L’idéologie a façonné les vues de l’ANC sur le conflit plus que ces liens étroits avec le monde réel. Même si l’Ukraine faisait partie de l’URSS, le parti semble avoir projeté sur la seule Russie de Poutine de bons souvenirs de l’aide soviétique dans la lutte pour mettre fin à l’apartheid.

La résurrection des liens soviétiques avec les luttes de libération telles que la lutte anti-apartheid de l’ANC est l’une des façons dont Poutine a construit un “passé utilisable” à partir de ce qu’il considère autrement comme la catastrophe de l’effondrement soviétique, a déclaré Hilary Lynd, historienne des liens. entre l’URSS et l’Afrique du Sud.

“Ces élisions et ces lacunes sont le résultat d’un processus très actif de cadrage d’un récit historique d’une certaine manière”, a déclaré Lynd. “Cela a été fait délibérément par le gouvernement Poutine.”

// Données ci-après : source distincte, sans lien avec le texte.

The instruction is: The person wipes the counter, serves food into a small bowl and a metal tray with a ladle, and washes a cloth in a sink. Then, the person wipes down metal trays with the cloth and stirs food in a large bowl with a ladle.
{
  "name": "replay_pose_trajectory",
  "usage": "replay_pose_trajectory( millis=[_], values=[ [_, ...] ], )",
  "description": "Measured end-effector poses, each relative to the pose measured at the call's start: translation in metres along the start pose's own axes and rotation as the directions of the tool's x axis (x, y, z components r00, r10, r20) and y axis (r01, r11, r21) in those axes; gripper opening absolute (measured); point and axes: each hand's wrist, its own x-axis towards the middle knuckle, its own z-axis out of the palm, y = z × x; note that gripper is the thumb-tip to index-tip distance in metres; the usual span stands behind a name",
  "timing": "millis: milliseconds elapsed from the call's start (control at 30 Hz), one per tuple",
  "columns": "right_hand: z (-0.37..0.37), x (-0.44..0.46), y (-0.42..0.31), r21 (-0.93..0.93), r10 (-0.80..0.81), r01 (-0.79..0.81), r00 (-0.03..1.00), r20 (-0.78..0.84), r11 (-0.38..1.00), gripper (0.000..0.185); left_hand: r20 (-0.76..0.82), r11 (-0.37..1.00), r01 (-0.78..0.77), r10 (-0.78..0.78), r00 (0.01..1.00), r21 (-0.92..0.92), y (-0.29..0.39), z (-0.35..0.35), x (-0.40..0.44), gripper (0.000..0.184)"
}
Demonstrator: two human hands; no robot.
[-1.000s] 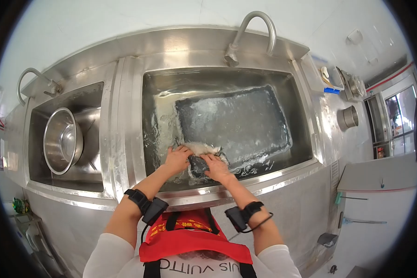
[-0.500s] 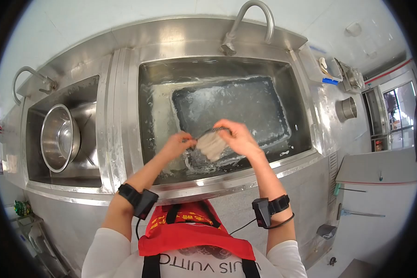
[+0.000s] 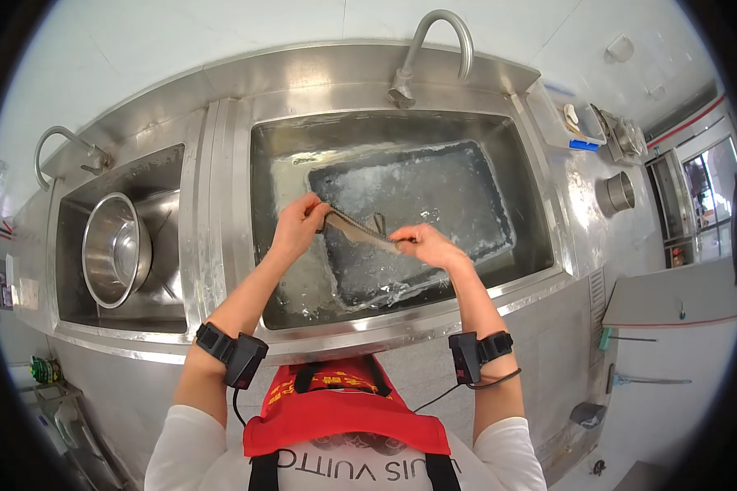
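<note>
Over the water-filled sink (image 3: 258,204), both of my hands hold a pale, floppy piece with a dark ridged edge (image 3: 359,229); its kind is unclear. My left hand (image 3: 297,225) pinches its upper left end. At its lower right end, my right hand (image 3: 428,246) is closed on the edge. The piece is stretched slantwise between the hands, and a small dark loop stands up near its middle. Beneath it, a dark rectangular shape with whitish borders (image 3: 434,192) lies in the water; whether it is a tray or a slab, I cannot tell.
A curved faucet (image 3: 440,20) rises behind the sink. In the smaller left sink sits a steel bowl (image 3: 110,250), with another faucet (image 3: 61,135) behind. A clear plastic bin (image 3: 553,114) and a metal pot (image 3: 615,191) stand on the right.
My left hand has moved up and left, and my right hand slightly down and right. The pale piece, earlier hanging like a fan, is now drawn out lengthwise between them.
</note>
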Motion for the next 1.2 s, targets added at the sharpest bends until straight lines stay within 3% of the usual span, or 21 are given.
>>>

Les pays africains qui se sont abstenus lors du vote de l’ONU au début du mois comprenaient ceux qui avaient des liens idéologiques ou militaires étroits avec la Russie, tels que l’Algérie, l’Angola, le Mozambique et le Zimbabwe, a écrit Mahama Tawat, chargé de recherche à l’Université de Montpellier. D’autres, dont la Namibie et l’Afrique du Sud, se sont souvenus du soutien soviétique aux mouvements de libération.

Pour ces pays, a déclaré Lynd, “il semble très naturel d’assimiler la Russie de Poutine à l’Union soviétique”.